Die Fraktion Grüne im Landtag begrüßt das heute von Innenminister Gall vorgestellte Eckpunktepapier zur Polizeistrukturreform. „Gemeinsames Ziel von Grünen und SPD ist die Verbesserung der Organisation der Polizei.

Mit den Eckpunkten hat die Reform einen guten Start. Die vorliegenden Vorschläge stärken die Präsenz der Polizei in der Fläche. Das ist uns Grünen wichtig“, lobte die polizeipolitische Sprecherin Petra Häffner. Häffner führte aus, dass alle 146 Reviere und 356 Polizeiposten im Land bestehen bleiben und im Zuge der Reform personell verstärkt werden.

Die vorgesehene Zusammenführung der bisher 34 Polizeidirektionen und 3 Präsidien in 12 neue im ganzen Land angesiedelte Präsidien wertet Häffner als konsequenten Schritt, ineffektive Strukturen aufzulösen und stattdessen arbeitsfähige Einheiten zu schaffen, die den wachsenden Anforderungen an die Polizeiarbeit Rechnung tragen.

„Die Polizei vor Ort ist vor allem für  Sicherheit und Ordnung in den Städten zuständig. Sie muss als Ansprechpartner sichtbar sein. Für schwere Straftaten wird ein neu  eingerichteter Kriminaldauerdienst in den Präsidien geschaffen, der den Revieren ständig zur Verfügung steht. So sichern wir eine qualitativ gute Polizeiarbeit, sowohl in ländlichen Gebieten als auch in städtischen Zentren.“ Die Kritik der CDU am neuen Polizeikonzept sei unberechtigt und verunsichere die Bevölkerung. „Die Bürger werden von der Reform profitieren“, sagte Häffner.

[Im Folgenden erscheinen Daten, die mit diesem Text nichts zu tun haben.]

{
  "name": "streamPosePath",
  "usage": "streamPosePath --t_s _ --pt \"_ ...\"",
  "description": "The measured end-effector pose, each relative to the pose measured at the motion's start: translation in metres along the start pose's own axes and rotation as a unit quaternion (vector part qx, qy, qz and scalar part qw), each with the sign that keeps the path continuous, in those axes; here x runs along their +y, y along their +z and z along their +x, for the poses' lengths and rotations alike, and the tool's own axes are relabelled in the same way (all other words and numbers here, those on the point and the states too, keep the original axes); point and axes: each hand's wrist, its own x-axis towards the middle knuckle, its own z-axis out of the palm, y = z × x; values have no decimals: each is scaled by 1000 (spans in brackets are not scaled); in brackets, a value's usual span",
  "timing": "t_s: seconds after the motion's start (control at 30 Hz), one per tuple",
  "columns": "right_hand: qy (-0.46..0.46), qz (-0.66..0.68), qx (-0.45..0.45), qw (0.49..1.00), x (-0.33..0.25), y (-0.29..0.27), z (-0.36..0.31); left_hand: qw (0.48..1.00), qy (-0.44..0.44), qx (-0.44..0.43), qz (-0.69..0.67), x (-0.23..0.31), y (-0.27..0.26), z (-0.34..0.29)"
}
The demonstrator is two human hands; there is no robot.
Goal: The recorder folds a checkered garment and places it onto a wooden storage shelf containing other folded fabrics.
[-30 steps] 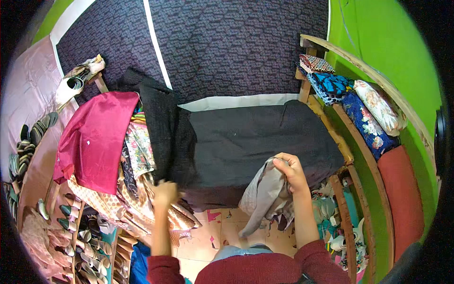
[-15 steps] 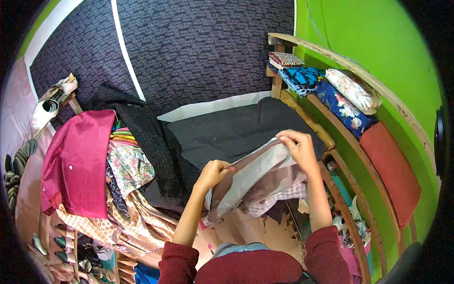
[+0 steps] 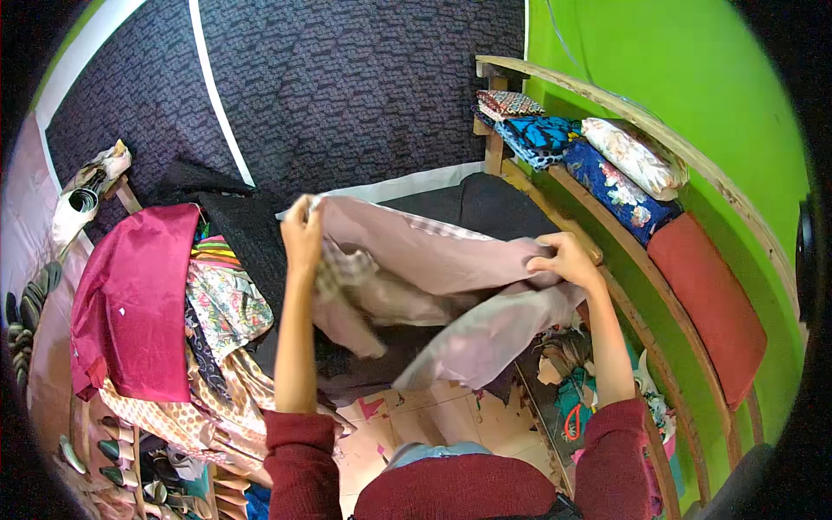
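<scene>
The pale pinkish-beige cloth garment with a checked inner trim (image 3: 433, 260) is lifted off the dark grey cloth-covered table (image 3: 511, 204) and stretched between both hands, its upper edge pulled fairly taut while the lower part sags in loose folds toward the near edge; judging by this, the spreading is only partly done, with the top edge opened out and the hanging bulk below not yet straightened or laid flat. The left hand (image 3: 303, 232) is raised at the far left of the cloth, fingers closed over a bunched corner, the forearm rising almost straight from the maroon sleeve (image 3: 299, 455) near the lower edge. The right hand (image 3: 568, 260) sits lower and further right, fingers curled and pinching the opposite edge where the fabric gathers, its forearm angled in from the near right. To the left, just beside the left arm, a heap of fabrics hangs over a rack: a magenta satin cloth (image 3: 130, 303), a floral printed piece (image 3: 224, 303) and a black textured one (image 3: 251, 234). On the right, a curved wooden shelf (image 3: 624, 286) against the green wall (image 3: 693, 78) carries folded patterned fabrics in blue (image 3: 611, 182) and a red cushion (image 3: 706, 303). A dark patterned fabric with a white stripe (image 3: 347, 87) covers the far wall.
</scene>
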Motion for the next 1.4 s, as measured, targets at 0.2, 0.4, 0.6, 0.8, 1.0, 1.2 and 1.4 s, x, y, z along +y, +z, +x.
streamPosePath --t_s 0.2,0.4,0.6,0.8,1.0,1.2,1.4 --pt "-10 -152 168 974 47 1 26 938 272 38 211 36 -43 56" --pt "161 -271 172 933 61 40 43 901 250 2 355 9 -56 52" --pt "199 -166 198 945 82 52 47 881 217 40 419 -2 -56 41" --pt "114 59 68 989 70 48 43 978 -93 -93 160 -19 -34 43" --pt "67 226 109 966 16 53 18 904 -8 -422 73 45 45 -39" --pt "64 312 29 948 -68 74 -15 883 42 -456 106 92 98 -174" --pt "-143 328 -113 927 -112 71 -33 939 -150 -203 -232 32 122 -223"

Häffner lobte die Vorgehensweise des Innenministers und die Zusammensetzung der Projektgruppe mit Mitgliedern aus allen Polizeiebenen: „Das Eckpunktepapier ist kein alltagsfernes Konzept von Unternehmensberatern oder Verwaltungsbeamten. Nichts wird ‚von oben‘ verordnet“, sagte Häffner. Im Gegenteil: Um das große Aufgabenspektrum auch in Zeiten knapper werdender Mittel effizient bewältigen zu können, vertraue die Politik auf die Vorschläge der Männer und Frauen, die den Polizeialltag kennen. Schließlich müsse die Umgestaltung den Erfordernissen des Polizeialltags gerechtet werden und spürbare Verbesserungen bringen.

Infolgedessen begrüßt Häffner auch das weitere Vorgehen mit vier nun folgenden Regionalkonferenzen der Polizei. Innenminister Gall habe damit einen Vorschlag der Grünen aufgegriffen: „Die Politik des Gehörtwerdens gilt auch für die Polizei!“, sagte Häffner. Sie ermuntere alle Polizeiangehörigen, dort die Eckpunkte zu diskutieren und auch Verbesserungsvorschläge einzubringen. „Die Reform gewinnt durch den Dialog mit und in der Polizei“, ist Häffner überzeugt.